- Born: November 6, 1907 Leicester, England
- Died: February 25, 2004 (aged 96) Burnaby, British Columbia
- Occupation(s): P.Eng. (Professional Engineer BC),MBE, Order of Canada
- Known for: Inventor of the "Walkie-Talkie", Klystron Magnetron sensor, Linear induction motor controller; Kaymir pulp digester refinements.

= Donald Hings =

Canadian inventor

Donald Lewes Hings, (November 6, 1907 - February 25, 2004) was a British-Canadian inventor, born in Leicester, England. In 1937 he created a portable radio signaling system for his employer CM&S, which he called a "packset", and was the first aircraft communications radio, but which later became known as the "Walkie-Talkie" for use on the ground.

While Hings was filing a U.S. patent for the aircraft packset in Spokane, Washington in 1939, Canada declared war on Germany. CM&S sent Hings to Ottawa to redevelop his new invention for military use, and he worked there from 1940 to 1945. During these years, he developed a number of models, including the successful C-58 Walkie-Talkie which eventually sold eighteen thousand units produced for infantry use, and for which he received the MBE in 1946 and the Order Of Canada in 2001.

Following the war, he moved to Burnaby, British Columbia, where he established an electronics R&D company, Electronic Labs of Canada. He continued researching and creating in the fields of communications and geophysics until his retirement. He held more than 55 patents in Canada and the United States, and was the inventor of the klystron magnetometer geological survey system.

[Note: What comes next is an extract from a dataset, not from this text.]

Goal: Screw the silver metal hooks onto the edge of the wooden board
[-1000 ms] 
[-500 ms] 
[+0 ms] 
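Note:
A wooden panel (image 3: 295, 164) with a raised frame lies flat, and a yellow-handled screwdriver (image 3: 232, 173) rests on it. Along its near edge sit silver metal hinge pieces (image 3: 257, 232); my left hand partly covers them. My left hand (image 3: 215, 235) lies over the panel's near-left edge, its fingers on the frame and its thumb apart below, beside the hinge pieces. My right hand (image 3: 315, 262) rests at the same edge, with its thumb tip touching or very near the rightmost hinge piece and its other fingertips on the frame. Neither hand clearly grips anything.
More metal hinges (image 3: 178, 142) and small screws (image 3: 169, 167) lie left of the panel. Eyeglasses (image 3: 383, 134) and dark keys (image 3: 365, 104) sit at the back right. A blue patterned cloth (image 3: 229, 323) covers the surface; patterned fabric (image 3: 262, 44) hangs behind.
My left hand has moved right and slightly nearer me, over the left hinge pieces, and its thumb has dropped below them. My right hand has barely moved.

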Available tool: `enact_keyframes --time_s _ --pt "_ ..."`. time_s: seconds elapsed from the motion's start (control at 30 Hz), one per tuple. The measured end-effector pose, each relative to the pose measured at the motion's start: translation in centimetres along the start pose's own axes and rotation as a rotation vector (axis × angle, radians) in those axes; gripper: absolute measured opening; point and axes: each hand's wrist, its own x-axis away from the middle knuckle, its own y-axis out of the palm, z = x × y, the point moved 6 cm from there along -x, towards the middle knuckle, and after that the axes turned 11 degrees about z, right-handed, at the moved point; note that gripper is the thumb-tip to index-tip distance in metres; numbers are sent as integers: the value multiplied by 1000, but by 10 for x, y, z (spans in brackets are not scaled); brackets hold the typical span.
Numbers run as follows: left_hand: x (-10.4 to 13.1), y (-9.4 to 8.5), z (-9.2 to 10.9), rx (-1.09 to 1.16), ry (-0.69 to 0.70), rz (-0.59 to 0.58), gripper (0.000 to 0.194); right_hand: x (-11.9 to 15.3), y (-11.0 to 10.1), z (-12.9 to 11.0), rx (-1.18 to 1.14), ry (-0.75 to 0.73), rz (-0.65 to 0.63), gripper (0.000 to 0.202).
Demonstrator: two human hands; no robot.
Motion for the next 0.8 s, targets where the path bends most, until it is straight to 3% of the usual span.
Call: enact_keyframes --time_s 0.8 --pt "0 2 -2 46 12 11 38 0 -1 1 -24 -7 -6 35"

Hings' geophysical patents were issued for his invention and development of a practical technology for locating and plotting geophysical faults likely to host large deep pools of abiogenic hydrocarbons. Seventeen of his patents were issued on the basis of his geophysical methods. In 2006, Hings was inducted into the Telecommunications Hall of Fame.

Born in Leicester, England, he moved to Canada with his mother when he was three. Married with four children. He died on Capitol Hill, Burnaby, in 2004.